I looked him directly in the eyes and he held my stare, then nodded as if to say, “OK, me darlin’, time to move on.” I shook my head and indeed ‘moved on’ to the lay eucharistic minister who held out the communion cup. 
   All thoughts of the dark-haired priest vanished as I contemplated those ancient, intelligent, all-knowing and obviously Irish eyes. As I returned to my seat, I wondered just how old he really was. Quickly admonishing myself for lack of piety and intense curiosity of things, I followed the remainder of the Mass more reverently.  
   At the end of the last hymn, though, I strained again to catch a closer glimpse of the “younger” priest in the recessional. But once again the view was blocked. Thinking I might see him outside on the porch as he greeted worshipers, I made my way through the vestibule and out the main doors only to find myself at the end of the line leading directly to the older priest.

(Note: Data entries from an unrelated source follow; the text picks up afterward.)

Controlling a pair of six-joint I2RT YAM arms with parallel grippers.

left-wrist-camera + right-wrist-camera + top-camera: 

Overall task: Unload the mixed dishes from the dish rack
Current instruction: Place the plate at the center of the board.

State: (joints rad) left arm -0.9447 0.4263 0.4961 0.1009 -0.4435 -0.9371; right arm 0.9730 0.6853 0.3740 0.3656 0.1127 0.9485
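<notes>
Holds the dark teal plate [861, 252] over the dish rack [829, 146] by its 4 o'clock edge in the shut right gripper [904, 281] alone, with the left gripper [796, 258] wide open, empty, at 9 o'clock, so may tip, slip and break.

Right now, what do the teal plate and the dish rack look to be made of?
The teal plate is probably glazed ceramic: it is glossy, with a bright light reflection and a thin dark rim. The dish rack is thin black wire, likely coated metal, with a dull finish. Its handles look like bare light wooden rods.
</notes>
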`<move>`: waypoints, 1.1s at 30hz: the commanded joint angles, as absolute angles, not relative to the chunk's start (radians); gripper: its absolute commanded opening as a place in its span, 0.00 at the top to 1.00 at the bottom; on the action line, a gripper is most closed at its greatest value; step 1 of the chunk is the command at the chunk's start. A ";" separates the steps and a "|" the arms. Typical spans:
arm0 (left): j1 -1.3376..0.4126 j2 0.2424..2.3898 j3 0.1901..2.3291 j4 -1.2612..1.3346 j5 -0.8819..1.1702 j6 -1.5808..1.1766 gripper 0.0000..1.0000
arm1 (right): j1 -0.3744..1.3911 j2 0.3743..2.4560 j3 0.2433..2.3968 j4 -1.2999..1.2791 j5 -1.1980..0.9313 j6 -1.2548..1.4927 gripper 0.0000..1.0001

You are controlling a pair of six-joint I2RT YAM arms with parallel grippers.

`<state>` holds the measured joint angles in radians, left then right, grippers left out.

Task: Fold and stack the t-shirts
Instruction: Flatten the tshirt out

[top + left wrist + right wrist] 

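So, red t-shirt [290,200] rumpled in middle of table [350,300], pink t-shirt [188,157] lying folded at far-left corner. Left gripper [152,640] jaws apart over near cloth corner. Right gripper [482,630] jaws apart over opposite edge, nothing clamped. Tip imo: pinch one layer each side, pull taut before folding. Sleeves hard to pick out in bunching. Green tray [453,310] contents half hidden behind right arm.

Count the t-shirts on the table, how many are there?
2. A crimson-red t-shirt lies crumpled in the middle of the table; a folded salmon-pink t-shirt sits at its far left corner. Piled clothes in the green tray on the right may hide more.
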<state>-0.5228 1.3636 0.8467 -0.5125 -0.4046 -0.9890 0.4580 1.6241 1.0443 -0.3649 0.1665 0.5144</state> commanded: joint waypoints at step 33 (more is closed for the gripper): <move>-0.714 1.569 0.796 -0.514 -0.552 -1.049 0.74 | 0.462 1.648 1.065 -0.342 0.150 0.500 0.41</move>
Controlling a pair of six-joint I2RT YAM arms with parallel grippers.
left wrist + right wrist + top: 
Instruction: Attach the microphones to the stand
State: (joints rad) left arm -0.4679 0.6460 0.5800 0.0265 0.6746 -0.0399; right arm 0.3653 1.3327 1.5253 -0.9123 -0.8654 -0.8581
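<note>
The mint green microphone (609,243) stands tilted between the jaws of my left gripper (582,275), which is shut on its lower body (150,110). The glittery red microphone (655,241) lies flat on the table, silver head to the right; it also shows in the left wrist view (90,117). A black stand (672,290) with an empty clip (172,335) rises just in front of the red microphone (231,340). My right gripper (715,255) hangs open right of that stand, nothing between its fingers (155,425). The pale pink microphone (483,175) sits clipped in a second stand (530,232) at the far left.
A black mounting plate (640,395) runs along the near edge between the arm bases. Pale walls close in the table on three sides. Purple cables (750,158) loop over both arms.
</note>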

The taller cleric was nearby, but his back was to me. He was surrounded by a crowd of obviously admiring and adoring parishioners, mostly women. I sighed and focused my attention on where I was. 

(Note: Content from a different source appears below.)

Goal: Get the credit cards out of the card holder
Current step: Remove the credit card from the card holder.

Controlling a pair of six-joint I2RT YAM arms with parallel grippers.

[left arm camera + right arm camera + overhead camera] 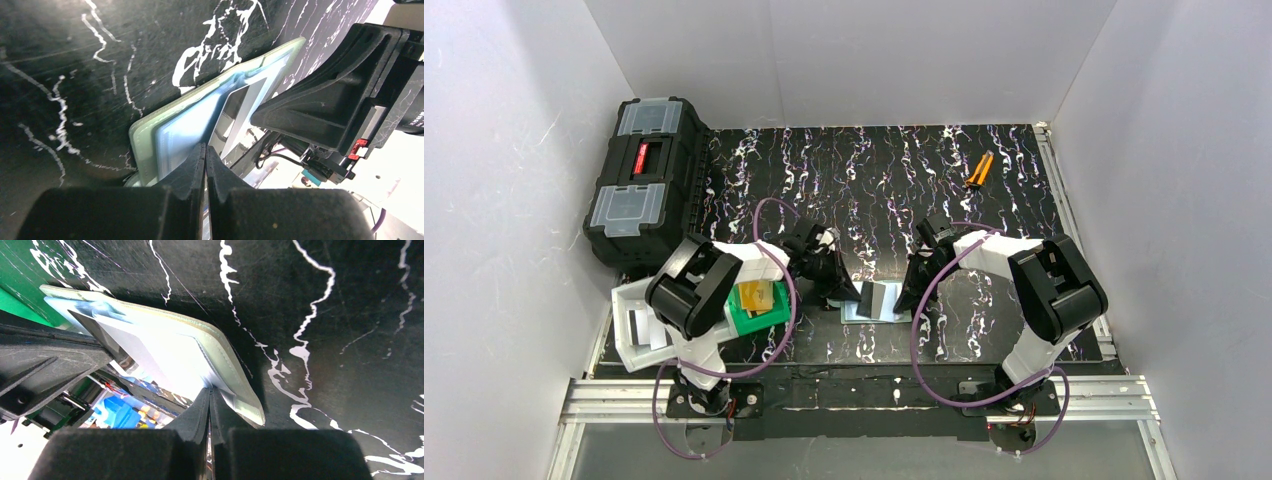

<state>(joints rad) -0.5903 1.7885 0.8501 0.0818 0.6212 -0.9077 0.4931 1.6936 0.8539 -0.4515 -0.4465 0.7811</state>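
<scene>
**Spotter:** The card holder [876, 301] lies open and flat on the table [874, 180], at the middle of the near edge. Pale blue inside faces up, with a dark rectangle on its left half.

**Recorder:** Noted. And your left gripper [205, 149]?

**Spotter:** At the holder's left side. Its fingers [192, 172] are clenched together with only a slit between them, tips touching the blue lining. Whether anything is pinched there, you cannot tell.

**Recorder:** Your right gripper [210, 391]?

**Spotter:** Opposite side. Fingers [196, 412] squeezed tight, tips on the holder's rim by a rounded corner.

**Recorder:** Cards?

**Spotter:** Gold-tan credit cards [755, 296] sit in a green bin [762, 322] just left of your left gripper, toward the near left corner. A white bin [636, 335] is beside it, further left. Black toolbox [646, 180] at the far left corner. Orange-handled tool [979, 170] near the far right corner.
</scene>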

“Margaret Grant,” I said smiling when it was finally my turn to shake the old priest’s hand. “Newly arrived from Dallas.”

 
“Well, then, an’ I’m Monsignor Fitzpatrick. From Dallas, is it now? Ya wouldn’t be knowing me good friend Father Joseph Turner, now would ya?” he asked with a wink. 
  “Monsignor Joseph?” I replied with surprise. “From Saint Mary’s parish? Why yes. He’s a dear friend.”

 
“Well, now, an, didn’t ’e call me up just da other week ta be on da lookout fer ya. And here ya be. Welcome ta Saint Elizabeth’s. I hope ya will be comfortable ’ere.”
  “Why, yes.” I was slightly flustered at this unexpected connection to my past life. “I, um, I  enjoyed the homily very much,” I stammered, remembering too late he wasn’t the one who should receive the compliment.
  “Oh, aye. Father Murphy talks a great lesson on da scriptures, ’e does. Couldn’t do without ’em here a’ tall. Not a’ tall. Been ’ere giving good sermons an’ serving da parish goin’ on ’bout fifteen years now. Good priest, hard worker. Lucky ta have him as me assistant.”
  “Your assistant?” I said, still stammering. Most priests were long retired by the age of 70, and Monsignor Fitzpatrick had to be 90 if he was a day.
  “Oh, yes, meself’s the pastor of Saint Elizabeth’s. Been here since yon cornerstone was laid at da old chapel some 60 odd years back.” He gestured across the courtyard to the small chapel now attached to classrooms.  “This is me home, but da parish, don’t ye know, has gotten so grand, thanks be to God, dat I had to take on a little help. And de Bishop asked me to be kind to young Father Murphy, there.” He inclined his head toward the other priest.  “So I humor ‘em by letting ’em do much of da legwork— and da homilies. He doesn’ like ta be idle, as day say. So, I pretty much let ’em run da place, but ’tis meself who’s really da boss.”  He winked conspiratorially as he gave me a direct look. “E’er seen da movie Going My Way?”
   Delighted, I looked again at Father Murphy’s back, noticing the crowd around him had dispersed and he was making his way back into the church.
   “There now,” said Monsignor Fitzpatrick. I quickly turned my attention back to him. “I hope ta be seein’ ya again soon, Mrs. Margaret Grant?” 
  “Thank you, Father. You will, you will.” I glanced once more at the church, looked at my watch and hurried to my car, thinking I probably might not be the first to arrive for brunch after all.